### [PROBLEM STATEMENT]
Beginning at the line that contains "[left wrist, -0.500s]" and finishing at the line that contains "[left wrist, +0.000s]", output the data below exactly. Include both end lines and no pictures.

### [THE DATA]

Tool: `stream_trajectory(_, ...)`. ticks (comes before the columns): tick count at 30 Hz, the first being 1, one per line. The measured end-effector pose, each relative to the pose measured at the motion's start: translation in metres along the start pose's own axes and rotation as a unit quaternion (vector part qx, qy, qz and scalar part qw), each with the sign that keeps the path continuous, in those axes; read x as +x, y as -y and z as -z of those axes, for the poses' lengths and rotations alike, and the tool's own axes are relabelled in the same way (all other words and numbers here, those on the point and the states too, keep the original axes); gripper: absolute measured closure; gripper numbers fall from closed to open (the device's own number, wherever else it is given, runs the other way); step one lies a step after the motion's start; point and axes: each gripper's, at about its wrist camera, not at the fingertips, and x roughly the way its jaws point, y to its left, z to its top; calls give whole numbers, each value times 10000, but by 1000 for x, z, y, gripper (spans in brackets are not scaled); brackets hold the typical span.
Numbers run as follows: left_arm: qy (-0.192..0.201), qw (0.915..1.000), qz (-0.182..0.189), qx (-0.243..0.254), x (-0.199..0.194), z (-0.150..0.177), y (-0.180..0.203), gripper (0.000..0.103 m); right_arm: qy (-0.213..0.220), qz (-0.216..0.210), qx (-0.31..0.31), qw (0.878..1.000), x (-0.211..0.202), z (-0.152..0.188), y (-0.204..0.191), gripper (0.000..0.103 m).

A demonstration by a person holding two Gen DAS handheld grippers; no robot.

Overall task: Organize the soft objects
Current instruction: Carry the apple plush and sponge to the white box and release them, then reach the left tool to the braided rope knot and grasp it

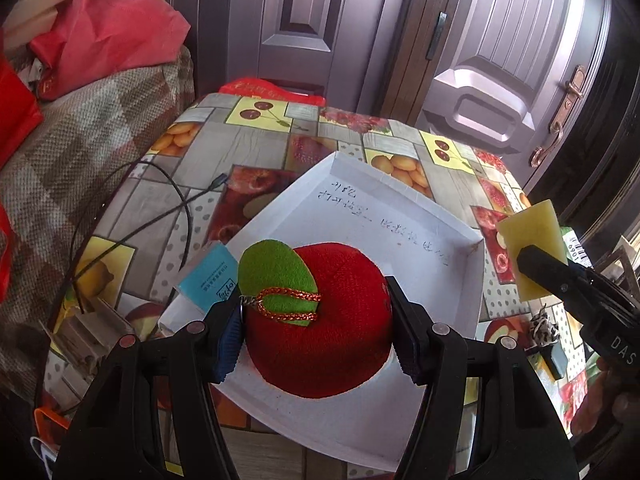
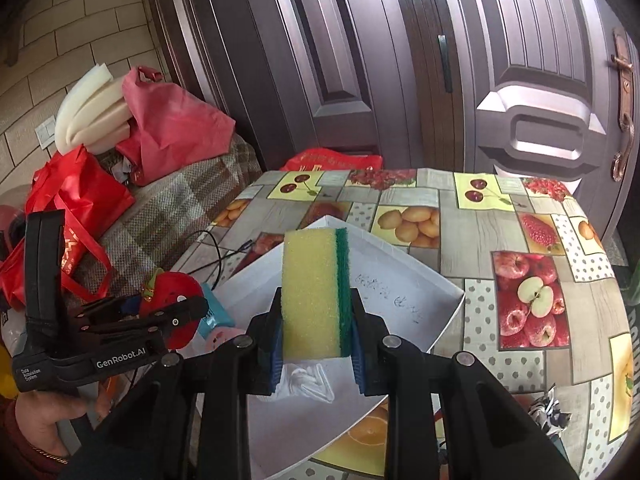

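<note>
Left wrist view: left tool (image 1: 316, 320) pinching the red plush apple (image 1: 320, 320), held over the near part of the white tray (image 1: 460, 280). Right tool (image 2: 316, 332) clamped on the yellow-green sponge (image 2: 316, 292), also above the tray. Tray sits on the fruit-print bench (image 2: 500, 220). Looks like the drop-off step for both. Next: lower each into the tray's bare floor, spaced apart, then release.

Tray (image 1: 460, 216) on table (image 1: 256, 136); plush apple (image 1: 320, 328) above tray, sponge (image 2: 316, 292) right
</note>
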Motion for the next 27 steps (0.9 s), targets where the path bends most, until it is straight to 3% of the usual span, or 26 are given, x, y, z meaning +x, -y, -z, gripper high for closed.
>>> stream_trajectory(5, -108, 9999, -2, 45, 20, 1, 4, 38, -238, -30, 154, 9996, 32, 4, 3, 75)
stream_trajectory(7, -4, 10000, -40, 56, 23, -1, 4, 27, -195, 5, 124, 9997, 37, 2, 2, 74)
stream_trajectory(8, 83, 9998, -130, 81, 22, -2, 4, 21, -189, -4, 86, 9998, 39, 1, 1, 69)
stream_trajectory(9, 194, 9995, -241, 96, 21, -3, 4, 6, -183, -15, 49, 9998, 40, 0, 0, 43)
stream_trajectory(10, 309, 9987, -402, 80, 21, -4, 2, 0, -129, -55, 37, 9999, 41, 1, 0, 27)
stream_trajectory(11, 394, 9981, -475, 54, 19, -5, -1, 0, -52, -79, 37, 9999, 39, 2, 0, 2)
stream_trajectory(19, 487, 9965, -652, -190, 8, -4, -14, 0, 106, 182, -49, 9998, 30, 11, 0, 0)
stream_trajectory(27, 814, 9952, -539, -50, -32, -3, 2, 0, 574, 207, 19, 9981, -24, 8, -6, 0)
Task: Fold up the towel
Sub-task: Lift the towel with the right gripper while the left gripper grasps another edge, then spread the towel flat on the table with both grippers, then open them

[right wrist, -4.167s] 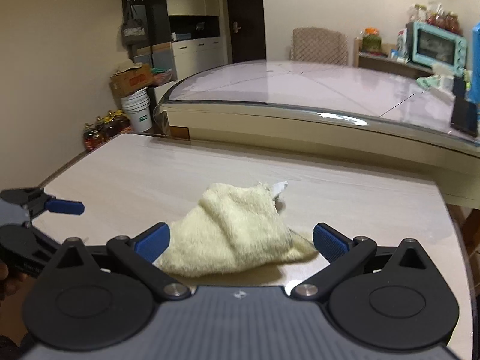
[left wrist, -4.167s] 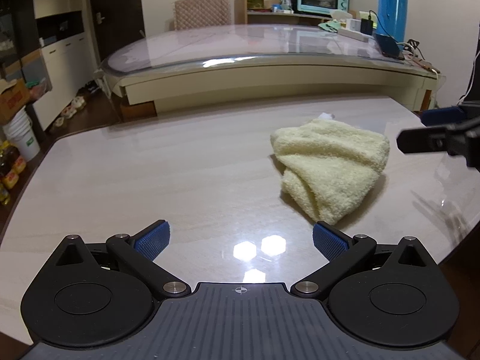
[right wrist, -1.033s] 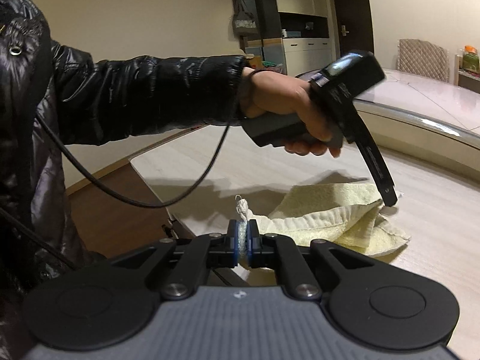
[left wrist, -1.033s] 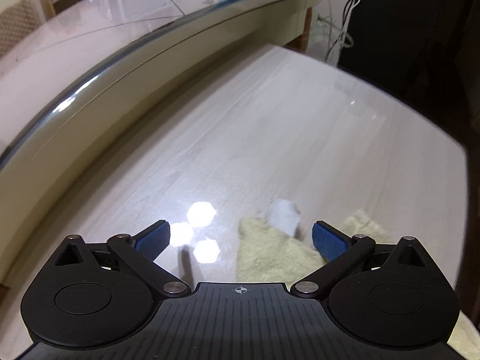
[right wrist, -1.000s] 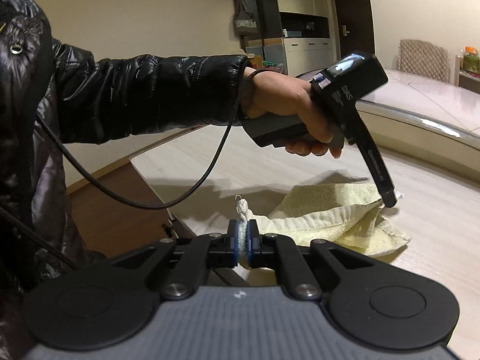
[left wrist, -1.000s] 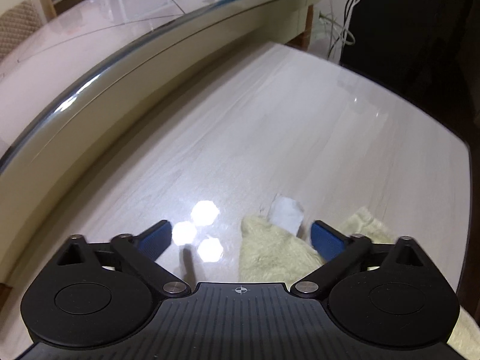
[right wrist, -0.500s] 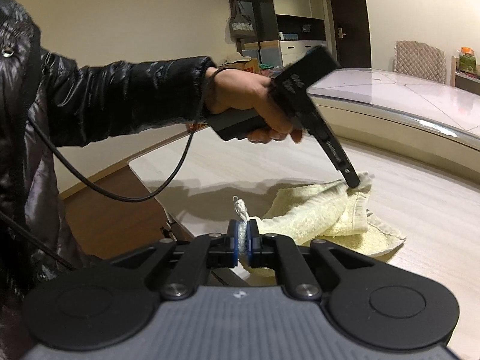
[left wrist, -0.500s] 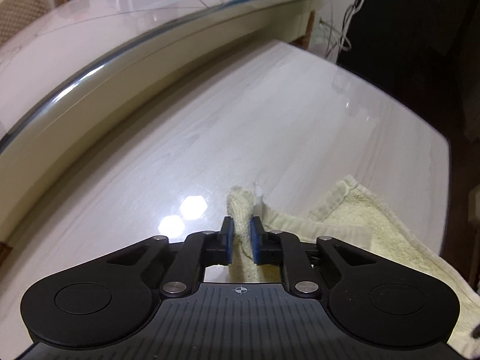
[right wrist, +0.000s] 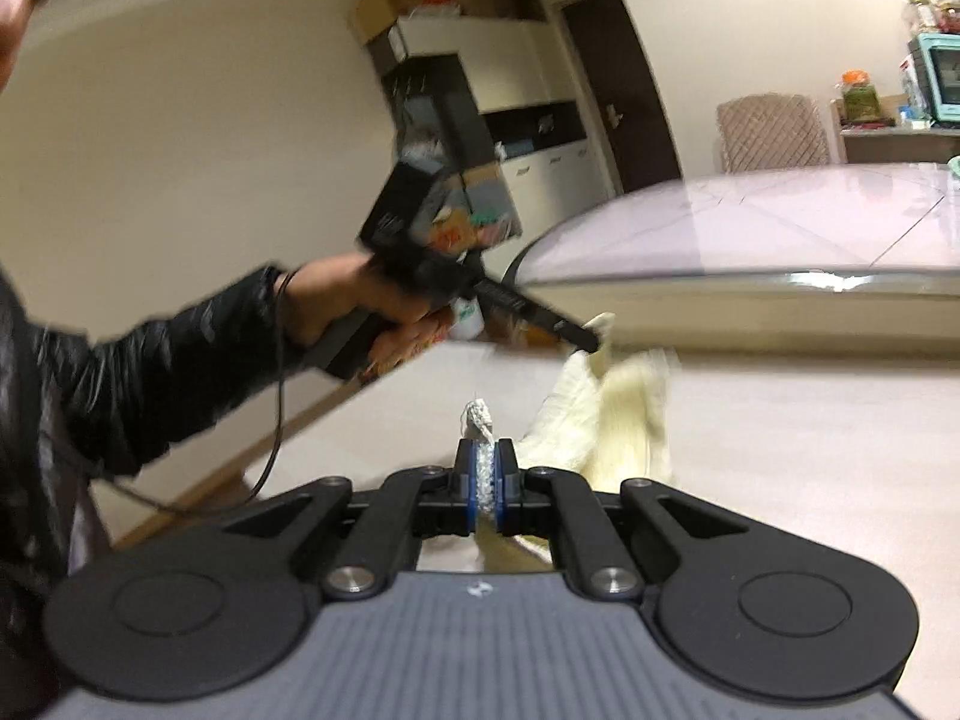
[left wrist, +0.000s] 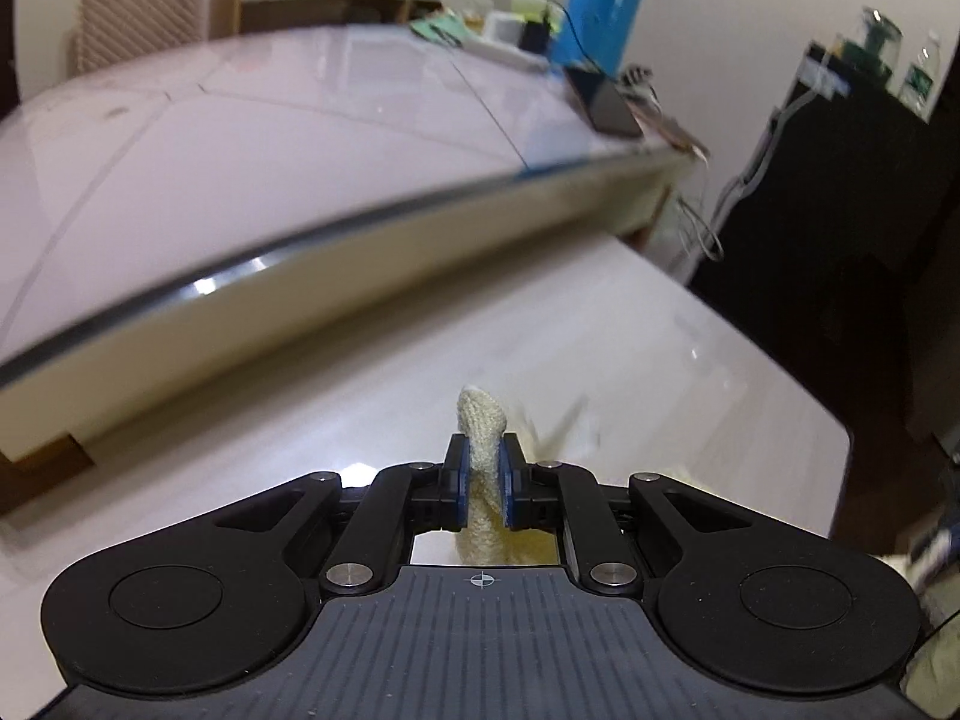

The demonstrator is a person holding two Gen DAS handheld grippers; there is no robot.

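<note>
The pale yellow towel (right wrist: 606,414) hangs between both grippers above the light wooden table (right wrist: 810,438). My left gripper (left wrist: 482,468) is shut on one corner of the towel (left wrist: 480,426), which pokes up between the blue pads. In the right wrist view that left gripper (right wrist: 591,341) is held by a hand in a black sleeve, lifting the cloth. My right gripper (right wrist: 485,477) is shut on another corner, a frayed tip sticking out above the pads. Most of the towel's lower part is hidden behind the gripper bodies.
A larger glass-topped table (left wrist: 300,138) stands just beyond the wooden one. On its far end sit a blue flask (left wrist: 606,0), a phone (left wrist: 606,105) and cables. A black cabinet (left wrist: 852,210) stands to the right. The table's right edge (left wrist: 840,438) is close.
The left gripper closed on the towel corner and lifted it up off the table. The right gripper, still shut on its corner, moved sideways and the towel now hangs stretched between them.
</note>
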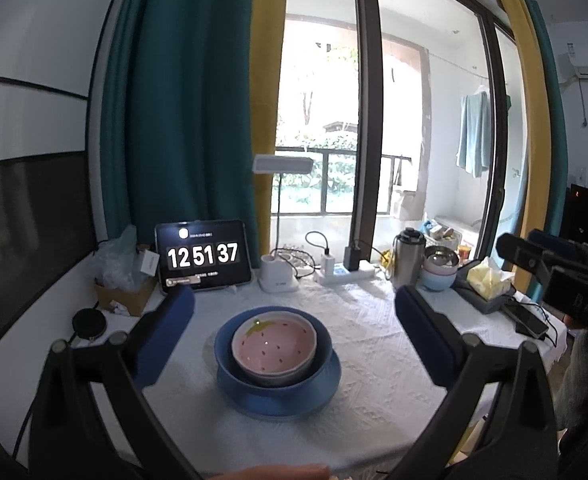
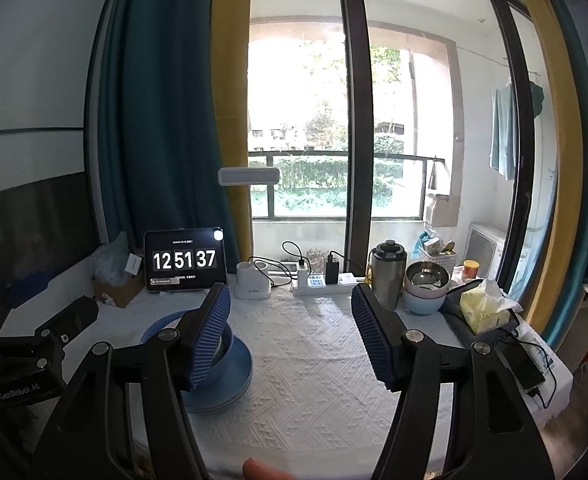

### [ANSWER TO THIS PROBLEM]
[left wrist, -0.500s] 
[right wrist, +0.000s] 
[left wrist, +0.000s] 

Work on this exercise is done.